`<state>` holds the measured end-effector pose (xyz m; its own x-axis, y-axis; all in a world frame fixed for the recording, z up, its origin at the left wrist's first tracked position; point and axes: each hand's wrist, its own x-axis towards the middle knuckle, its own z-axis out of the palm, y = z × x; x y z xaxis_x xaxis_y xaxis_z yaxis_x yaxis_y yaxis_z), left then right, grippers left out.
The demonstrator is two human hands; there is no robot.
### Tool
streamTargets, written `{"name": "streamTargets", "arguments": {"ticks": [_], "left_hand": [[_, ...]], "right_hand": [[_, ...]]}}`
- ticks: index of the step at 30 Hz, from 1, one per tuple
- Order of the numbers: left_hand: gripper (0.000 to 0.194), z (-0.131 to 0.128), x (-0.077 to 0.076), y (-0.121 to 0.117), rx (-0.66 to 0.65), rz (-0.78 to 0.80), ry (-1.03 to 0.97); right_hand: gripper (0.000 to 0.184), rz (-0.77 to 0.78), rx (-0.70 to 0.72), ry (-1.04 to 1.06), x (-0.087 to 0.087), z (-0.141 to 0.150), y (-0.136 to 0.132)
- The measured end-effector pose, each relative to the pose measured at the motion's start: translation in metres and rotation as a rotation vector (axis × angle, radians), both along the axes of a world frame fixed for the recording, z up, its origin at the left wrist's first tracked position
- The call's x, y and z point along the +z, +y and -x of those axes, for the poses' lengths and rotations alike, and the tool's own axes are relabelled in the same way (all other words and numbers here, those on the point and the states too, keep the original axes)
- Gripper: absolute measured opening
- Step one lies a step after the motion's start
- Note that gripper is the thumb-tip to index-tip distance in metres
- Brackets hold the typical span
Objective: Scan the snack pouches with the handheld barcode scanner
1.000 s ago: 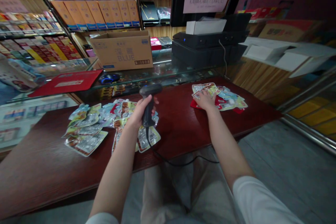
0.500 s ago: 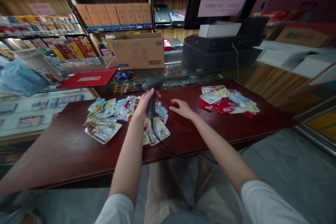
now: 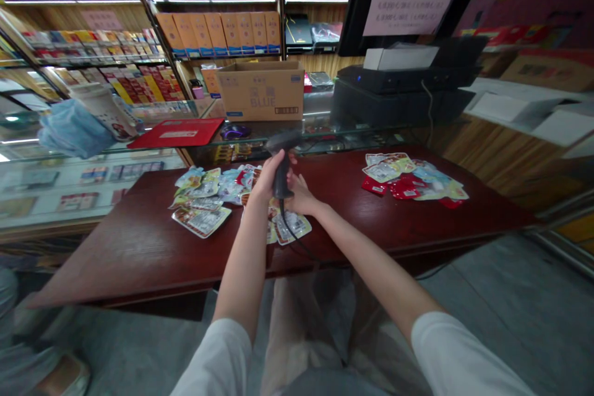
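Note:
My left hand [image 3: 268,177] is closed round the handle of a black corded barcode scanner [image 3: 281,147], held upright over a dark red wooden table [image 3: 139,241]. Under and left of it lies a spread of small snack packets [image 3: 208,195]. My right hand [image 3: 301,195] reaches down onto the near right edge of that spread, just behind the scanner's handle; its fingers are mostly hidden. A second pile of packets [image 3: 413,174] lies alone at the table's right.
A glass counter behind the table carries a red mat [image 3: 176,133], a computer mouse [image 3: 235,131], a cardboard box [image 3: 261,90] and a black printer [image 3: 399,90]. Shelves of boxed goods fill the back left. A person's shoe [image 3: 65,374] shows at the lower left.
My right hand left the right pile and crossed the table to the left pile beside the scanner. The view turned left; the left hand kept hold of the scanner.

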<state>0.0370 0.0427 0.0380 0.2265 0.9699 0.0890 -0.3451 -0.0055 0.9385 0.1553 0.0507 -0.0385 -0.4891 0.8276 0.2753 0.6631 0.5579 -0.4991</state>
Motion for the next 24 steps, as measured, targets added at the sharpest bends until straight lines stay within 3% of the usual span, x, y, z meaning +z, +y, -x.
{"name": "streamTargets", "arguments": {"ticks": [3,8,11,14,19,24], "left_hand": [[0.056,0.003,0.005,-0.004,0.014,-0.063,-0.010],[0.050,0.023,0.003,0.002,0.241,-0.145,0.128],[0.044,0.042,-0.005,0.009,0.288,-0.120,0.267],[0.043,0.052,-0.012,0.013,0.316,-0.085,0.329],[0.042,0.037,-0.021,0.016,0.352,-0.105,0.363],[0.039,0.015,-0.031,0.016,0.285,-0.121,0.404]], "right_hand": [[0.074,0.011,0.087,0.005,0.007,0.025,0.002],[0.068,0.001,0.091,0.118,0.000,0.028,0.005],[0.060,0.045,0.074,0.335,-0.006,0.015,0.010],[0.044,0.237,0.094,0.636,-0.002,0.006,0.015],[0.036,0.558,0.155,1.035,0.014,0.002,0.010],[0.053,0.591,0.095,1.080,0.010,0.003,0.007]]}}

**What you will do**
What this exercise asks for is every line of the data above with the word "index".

**Expected output**
- ticks: index of the step at 30 Hz, from 1, one per tuple
- Note that gripper is the thumb-tip to index-tip distance in metres

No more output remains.